We have so many different entry points from national training programmes like the Scientist Training Programme, local trainee Biomedical Scientist trainee positions and all the support roles we require for pathology services to run; administration, stores, transport and reception support. There is a role for so many; not just the young generation I refer to earlier, but those looking for a change, a swerve in career or even a few shifts working as part of a team.

There is no denying, we need to grow more healthcare scientists. Our numbers are small, it takes time to gain experience and knowledge, and our workloads expand year on year. 1000s of students do Biomedical science degrees but not enough of these come to pathology for their career. If you are a student considering a career in pathology; consider attending the IBMS Student congress event https://congress.ibms.org/student-congress.html for talks on careers, CV writing, placements and meet the staff working in our services.

What did I do about it?

Well that Sunday morning cuppa sparked a group of us working in pathology to recognise our common goal – the desire to roar about pathology and express how much we value lab staff.

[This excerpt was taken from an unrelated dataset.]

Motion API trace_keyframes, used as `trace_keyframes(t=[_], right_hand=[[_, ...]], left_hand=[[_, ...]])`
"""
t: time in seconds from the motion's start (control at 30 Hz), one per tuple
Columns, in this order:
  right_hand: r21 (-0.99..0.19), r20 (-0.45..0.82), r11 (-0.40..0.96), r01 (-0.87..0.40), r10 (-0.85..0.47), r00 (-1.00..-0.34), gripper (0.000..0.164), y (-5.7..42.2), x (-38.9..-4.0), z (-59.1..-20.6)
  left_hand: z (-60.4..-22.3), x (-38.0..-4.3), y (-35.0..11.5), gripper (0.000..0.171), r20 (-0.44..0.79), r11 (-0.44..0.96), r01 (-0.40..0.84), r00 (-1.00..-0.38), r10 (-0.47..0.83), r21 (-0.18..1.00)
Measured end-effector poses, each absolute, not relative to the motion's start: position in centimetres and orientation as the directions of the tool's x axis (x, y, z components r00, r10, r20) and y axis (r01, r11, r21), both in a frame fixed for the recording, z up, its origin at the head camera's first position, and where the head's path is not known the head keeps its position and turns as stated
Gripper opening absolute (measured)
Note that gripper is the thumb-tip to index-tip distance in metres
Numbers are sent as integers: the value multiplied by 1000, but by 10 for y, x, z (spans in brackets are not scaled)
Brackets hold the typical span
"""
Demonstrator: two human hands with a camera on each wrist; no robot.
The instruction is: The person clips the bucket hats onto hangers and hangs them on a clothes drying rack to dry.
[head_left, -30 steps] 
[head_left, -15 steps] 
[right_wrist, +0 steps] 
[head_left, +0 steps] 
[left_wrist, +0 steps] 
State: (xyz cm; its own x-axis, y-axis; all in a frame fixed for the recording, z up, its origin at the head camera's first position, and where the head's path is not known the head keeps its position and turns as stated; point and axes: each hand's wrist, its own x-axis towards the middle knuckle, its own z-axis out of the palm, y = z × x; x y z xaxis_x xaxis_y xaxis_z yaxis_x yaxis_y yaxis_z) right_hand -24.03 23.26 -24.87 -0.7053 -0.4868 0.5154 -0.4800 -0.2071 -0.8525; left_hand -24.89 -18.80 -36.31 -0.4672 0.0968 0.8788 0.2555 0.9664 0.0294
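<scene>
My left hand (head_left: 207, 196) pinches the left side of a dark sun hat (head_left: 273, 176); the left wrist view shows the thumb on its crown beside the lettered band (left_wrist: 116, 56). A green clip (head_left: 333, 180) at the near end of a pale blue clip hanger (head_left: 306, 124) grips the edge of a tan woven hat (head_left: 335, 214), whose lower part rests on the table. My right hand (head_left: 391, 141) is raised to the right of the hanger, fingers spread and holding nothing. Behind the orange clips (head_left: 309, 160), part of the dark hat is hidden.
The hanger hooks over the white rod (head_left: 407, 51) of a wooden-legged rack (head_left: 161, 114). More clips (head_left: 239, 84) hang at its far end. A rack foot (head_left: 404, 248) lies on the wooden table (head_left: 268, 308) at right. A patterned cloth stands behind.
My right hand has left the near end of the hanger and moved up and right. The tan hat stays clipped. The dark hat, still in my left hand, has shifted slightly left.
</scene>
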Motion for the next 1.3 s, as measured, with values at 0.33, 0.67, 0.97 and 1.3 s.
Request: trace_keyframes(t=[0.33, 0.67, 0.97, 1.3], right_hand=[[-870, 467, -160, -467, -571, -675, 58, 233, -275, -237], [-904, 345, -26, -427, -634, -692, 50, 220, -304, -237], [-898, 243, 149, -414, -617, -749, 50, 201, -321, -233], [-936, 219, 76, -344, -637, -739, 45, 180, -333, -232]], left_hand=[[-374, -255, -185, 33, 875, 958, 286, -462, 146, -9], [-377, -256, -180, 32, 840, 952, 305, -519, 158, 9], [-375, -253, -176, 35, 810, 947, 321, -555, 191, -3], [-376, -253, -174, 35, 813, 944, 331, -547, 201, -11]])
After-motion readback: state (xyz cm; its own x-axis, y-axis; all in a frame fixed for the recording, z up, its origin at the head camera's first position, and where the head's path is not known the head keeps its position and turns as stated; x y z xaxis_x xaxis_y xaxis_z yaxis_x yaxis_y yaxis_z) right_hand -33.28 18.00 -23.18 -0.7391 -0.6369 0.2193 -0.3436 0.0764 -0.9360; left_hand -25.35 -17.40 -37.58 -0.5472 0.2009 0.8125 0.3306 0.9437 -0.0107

We wanted that message to get out there; to students, to influencers, to anyone looking for a career change. And we wanted to do so with real-life examples of those who work in pathology to showcase the passion for their work.

On Wednesday 9th February at 8pm we will be showcasing our #IValueLabStaff videos of real pathology staff; wearing their real-life lab coat or at their desk, talking about what they love about their jobs. Join us for the #PathologyROAR and celebrate with us.